Supreme Court of Kansas

February 23, 2018

State of Kansas, Appellee,
Joaquin Alfonso DeAnda, Appellant.


         1. Under K.S.A. 2016 Supp. 22-3210(d)(1), a district court has discretion to grant a presentence motion to withdraw a guilty or no contest plea for good cause. Appellate courts review a district court's decision on such motion for an abuse of discretion, including the underlying conclusion that defendant did not establish good cause. Applying the abuse of discretion standard does not involve reweighing evidence or assessing witness credibility.

         2. Factors a district court should consider in determining whether a defendant establishes good cause to withdraw a plea include, but are not limited to, whether (a) the defendant was represented by competent counsel; (b) the defendant was misled, coerced, mistreated, or unfairly taken advantage of; and (c) the plea was fairly and understandingly made.

         Appeal from Finney District Court; Michael L. Quint, judge. Affirmed.

          Carl F.A. Maughan, of Maughan Law Group LC, of Wichita, was on the brief for appellant.

          Linda J. Lobmeyer, special prosecutor, Susan H. Richmeier, county attorney, and Derek Schmidt, attorney general, were on the brief for appellee.


          Biles, J.

         Joaquin Alfonso DeAnda appeals from the district court's denial of his presentence motion to withdraw his guilty plea to first-degree premeditated murder. We affirm.

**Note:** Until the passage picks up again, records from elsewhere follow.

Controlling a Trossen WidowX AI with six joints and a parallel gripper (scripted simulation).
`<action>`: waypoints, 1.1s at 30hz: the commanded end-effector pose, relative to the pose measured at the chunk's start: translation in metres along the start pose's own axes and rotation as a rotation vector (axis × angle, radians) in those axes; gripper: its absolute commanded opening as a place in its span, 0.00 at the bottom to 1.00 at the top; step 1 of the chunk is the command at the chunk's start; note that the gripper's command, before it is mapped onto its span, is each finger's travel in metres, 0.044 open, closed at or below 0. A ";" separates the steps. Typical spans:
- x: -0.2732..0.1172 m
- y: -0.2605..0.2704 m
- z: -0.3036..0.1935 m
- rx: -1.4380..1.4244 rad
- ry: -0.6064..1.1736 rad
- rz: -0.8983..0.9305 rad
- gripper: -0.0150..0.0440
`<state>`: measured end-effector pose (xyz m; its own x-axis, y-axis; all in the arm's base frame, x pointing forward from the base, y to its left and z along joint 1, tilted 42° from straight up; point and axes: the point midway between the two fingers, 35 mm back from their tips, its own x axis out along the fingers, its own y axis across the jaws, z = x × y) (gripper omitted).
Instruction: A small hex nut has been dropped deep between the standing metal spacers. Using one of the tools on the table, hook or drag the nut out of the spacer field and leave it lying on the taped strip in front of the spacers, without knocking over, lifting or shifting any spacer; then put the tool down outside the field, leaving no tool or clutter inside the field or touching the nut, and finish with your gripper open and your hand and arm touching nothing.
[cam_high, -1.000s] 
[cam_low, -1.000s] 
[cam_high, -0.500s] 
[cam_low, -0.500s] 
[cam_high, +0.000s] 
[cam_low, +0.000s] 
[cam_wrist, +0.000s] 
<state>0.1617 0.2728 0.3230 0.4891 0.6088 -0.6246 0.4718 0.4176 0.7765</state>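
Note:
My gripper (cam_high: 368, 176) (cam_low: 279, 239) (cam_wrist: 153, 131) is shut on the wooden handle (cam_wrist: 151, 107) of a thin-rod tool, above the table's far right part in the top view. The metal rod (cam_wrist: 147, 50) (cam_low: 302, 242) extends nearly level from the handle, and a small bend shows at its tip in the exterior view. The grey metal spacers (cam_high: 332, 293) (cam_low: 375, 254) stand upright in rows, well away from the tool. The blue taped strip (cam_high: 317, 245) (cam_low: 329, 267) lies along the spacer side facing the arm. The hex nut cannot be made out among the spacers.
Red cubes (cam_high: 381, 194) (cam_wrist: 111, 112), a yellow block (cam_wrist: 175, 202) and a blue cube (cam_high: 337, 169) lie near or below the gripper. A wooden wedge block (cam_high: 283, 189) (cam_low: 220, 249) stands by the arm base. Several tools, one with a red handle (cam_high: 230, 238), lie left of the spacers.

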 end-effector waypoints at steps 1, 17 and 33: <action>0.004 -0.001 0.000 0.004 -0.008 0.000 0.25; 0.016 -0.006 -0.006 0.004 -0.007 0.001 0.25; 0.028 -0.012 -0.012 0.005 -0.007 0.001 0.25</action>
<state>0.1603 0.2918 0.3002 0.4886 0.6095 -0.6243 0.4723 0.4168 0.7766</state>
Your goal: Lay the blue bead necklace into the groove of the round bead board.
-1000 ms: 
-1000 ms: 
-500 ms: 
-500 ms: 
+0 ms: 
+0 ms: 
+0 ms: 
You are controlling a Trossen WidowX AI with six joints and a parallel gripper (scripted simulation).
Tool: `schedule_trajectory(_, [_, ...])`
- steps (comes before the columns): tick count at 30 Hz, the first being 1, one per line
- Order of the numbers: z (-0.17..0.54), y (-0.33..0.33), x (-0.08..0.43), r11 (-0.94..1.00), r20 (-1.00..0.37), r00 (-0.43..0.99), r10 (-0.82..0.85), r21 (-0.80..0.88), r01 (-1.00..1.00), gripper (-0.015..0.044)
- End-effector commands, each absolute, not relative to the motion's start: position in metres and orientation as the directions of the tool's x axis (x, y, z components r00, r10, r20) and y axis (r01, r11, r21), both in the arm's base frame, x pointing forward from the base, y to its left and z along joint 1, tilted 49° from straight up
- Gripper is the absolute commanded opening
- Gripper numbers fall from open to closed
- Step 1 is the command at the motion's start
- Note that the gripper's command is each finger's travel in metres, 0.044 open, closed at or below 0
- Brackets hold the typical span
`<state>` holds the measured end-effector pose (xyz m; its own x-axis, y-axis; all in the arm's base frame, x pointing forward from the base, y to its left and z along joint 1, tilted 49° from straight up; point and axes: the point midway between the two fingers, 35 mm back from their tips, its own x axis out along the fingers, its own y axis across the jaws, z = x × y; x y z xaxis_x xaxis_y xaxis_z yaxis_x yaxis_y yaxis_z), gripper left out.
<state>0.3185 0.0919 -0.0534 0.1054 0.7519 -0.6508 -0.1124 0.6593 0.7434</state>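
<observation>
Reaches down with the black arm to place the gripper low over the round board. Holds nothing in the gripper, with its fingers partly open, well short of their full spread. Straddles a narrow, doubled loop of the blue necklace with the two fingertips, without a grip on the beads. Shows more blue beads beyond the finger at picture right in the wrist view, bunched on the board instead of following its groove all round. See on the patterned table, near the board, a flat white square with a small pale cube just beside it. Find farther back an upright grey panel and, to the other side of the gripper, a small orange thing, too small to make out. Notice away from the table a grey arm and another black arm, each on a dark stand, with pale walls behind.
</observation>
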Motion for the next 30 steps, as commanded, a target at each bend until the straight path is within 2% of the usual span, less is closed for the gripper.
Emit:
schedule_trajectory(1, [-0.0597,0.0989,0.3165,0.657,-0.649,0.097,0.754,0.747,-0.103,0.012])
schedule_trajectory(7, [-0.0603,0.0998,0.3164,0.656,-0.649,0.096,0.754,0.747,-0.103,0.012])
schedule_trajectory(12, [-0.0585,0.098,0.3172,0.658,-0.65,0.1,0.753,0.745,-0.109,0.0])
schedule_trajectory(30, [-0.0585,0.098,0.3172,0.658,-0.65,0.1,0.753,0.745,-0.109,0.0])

         Factual and Procedural Background

         In 2008, Garden City police discovered a 16-year-old girl's body in a trash dumpster behind the house where 17-year-old DeAnda lived with his mother. The State charged DeAnda with first-degree murder, rape, and aggravated criminal sodomy. Before trial, DeAnda agreed to plead guilty to first-degree premeditated murder in exchange for the State dismissing the remaining charges. The district court accepted the guilty plea, made a finding that aggravating circumstances existed, and sentenced DeAnda to life in prison without the possibility of parole for 50 years. See K.S.A. 21-4635.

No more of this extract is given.